Required action: Once you have read the listing, write it all out exactly.

Source data:
-------------------------

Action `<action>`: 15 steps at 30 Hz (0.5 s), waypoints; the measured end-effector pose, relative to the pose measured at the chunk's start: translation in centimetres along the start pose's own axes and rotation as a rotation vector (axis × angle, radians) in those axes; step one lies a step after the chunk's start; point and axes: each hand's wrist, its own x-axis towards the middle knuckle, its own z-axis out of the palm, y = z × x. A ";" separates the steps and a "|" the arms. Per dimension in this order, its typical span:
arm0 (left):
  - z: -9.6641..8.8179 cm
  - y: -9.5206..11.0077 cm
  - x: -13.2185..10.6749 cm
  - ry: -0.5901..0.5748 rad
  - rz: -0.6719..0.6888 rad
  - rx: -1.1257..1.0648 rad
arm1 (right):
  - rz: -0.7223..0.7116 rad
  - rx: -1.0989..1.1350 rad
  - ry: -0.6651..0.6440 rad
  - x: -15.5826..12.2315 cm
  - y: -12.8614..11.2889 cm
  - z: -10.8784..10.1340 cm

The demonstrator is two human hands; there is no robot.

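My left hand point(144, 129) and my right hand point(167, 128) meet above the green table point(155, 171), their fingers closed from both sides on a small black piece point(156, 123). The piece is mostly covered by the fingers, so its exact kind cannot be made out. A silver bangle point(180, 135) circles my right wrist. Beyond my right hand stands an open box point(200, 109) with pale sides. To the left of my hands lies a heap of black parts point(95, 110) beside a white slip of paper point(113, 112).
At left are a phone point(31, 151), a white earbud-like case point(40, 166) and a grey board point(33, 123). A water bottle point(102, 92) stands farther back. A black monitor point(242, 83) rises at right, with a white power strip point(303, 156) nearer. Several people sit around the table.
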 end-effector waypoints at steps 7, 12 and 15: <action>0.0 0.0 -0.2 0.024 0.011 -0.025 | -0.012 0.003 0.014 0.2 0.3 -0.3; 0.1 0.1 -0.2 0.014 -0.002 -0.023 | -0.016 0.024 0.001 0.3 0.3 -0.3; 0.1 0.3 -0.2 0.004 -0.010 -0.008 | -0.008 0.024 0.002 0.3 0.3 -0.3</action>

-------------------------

Result of this exercise:
Action `<action>`: 15 steps at 30 Hz (0.5 s), waypoints; the measured end-effector pose, relative to the pose measured at the chunk's start: translation in centimetres along the start pose's own axes and rotation as a rotation vector (axis × angle, radians) in those axes; step one lies a step after the chunk's start; point and axes: each hand's wrist, its own x-axis towards the middle knuckle, its own z-axis out of the palm, y = z × x. A ";" separates the steps and a "|" the arms. Per dimension in this order, its typical span:
arm0 (left):
  - z: -9.6641..8.8179 cm
  - y: -9.5206..11.0077 cm
  - x: -13.2185..10.6749 cm
  - ry: -0.5901..0.5748 rad
  - rz: -0.6719..0.6888 rad
  - rx: -1.1257..1.0648 rad
arm1 (right):
  - rz: -0.7223..0.7116 rad
  - rx: -1.0989..1.1350 rad
  - ry: -0.6651..0.6440 rad
  - x: -15.5826..12.2315 cm
  - y: -12.8614..11.2889 cm
  - z: -10.8784..10.1340 cm

The demonstrator is two human hands; there is no robot.

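My left hand point(144, 129) and my right hand point(167, 128) meet above the green table point(155, 171), their fingers closed from both sides on a small black piece point(156, 123). The piece is mostly covered by the fingers, so its exact kind cannot be made out. A silver bangle point(180, 135) circles my right wrist. Beyond my right hand stands an open box point(200, 109) with pale sides. To the left of my hands lies a heap of black parts point(95, 110) beside a white slip of paper point(113, 112).
At left are a phone point(31, 151), a white earbud-like case point(40, 166) and a grey board point(33, 123). A water bottle point(102, 92) stands farther back. A black monitor point(242, 83) rises at right, with a white power strip point(303, 156) nearer. Several people sit around the table.
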 end-effector waypoints at steps 7, 12 and 15: <action>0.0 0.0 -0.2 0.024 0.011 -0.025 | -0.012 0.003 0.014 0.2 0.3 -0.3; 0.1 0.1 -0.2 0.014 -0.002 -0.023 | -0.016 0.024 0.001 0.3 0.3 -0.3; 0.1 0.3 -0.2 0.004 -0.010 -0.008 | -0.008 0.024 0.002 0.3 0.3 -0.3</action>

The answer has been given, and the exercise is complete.